#### RECORDS SHOWN ####
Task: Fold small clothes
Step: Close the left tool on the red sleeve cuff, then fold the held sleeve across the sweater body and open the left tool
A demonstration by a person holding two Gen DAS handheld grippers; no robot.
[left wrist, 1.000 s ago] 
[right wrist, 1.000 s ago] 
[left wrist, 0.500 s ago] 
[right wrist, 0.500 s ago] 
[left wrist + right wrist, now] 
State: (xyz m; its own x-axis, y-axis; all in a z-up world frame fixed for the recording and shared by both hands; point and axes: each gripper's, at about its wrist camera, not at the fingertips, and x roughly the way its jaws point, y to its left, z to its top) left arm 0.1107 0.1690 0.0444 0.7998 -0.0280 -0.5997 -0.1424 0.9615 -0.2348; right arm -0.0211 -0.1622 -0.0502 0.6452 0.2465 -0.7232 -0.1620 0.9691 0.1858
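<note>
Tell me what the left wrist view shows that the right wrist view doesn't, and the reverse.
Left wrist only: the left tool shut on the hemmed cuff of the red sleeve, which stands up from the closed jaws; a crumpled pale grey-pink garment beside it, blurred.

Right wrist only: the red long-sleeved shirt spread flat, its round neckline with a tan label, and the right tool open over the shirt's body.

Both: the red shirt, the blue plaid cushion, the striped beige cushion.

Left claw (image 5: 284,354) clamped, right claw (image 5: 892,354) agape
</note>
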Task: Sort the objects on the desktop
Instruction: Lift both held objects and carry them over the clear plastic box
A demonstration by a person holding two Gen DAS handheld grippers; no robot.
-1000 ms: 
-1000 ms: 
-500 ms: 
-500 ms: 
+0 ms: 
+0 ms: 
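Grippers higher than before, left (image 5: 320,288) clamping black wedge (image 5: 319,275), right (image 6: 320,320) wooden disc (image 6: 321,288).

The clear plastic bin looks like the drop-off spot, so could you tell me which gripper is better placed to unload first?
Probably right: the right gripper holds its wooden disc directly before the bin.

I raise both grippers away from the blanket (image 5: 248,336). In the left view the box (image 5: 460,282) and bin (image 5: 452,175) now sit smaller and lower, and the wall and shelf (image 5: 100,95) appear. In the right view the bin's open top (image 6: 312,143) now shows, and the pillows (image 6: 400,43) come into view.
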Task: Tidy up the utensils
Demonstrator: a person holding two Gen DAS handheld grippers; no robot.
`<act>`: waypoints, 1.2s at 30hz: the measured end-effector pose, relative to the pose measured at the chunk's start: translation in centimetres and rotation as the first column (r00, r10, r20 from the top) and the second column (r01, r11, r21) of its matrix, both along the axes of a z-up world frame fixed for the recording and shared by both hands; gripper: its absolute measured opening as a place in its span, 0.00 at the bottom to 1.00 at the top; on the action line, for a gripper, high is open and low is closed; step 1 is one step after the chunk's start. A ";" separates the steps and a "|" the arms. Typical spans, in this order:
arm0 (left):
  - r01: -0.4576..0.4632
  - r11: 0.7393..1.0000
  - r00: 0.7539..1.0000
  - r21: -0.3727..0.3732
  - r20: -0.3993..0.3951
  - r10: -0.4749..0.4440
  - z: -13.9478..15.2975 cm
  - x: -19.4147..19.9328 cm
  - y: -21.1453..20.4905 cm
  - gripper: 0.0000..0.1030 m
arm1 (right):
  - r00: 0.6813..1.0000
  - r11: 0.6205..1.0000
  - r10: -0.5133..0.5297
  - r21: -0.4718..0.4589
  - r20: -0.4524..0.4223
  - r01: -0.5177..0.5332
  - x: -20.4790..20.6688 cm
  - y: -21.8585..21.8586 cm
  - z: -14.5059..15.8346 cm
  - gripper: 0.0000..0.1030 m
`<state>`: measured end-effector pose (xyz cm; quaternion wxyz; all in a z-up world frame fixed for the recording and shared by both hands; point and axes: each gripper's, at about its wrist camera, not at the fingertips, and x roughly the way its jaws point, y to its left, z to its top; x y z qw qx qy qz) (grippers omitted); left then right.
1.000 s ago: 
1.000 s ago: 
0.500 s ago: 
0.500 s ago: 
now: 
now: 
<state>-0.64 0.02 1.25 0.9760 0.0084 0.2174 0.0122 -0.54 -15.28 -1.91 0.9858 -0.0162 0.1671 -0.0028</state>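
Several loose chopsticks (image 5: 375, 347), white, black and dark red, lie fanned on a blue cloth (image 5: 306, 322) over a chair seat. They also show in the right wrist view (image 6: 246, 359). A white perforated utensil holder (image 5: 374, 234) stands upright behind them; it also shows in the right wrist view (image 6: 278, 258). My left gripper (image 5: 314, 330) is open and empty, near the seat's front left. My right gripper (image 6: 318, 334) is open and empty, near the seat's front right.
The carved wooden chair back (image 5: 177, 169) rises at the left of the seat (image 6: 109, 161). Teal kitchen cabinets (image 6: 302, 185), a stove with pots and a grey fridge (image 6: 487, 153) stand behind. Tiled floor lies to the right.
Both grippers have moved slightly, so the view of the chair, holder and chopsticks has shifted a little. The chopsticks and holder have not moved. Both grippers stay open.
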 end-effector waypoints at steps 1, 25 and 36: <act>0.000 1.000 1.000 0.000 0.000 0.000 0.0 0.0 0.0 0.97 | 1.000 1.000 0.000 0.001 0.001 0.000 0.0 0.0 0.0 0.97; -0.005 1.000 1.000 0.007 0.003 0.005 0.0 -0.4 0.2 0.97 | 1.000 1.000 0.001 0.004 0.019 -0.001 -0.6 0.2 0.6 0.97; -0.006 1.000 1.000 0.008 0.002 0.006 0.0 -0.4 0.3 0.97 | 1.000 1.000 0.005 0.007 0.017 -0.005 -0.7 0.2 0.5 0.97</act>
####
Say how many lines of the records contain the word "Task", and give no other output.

3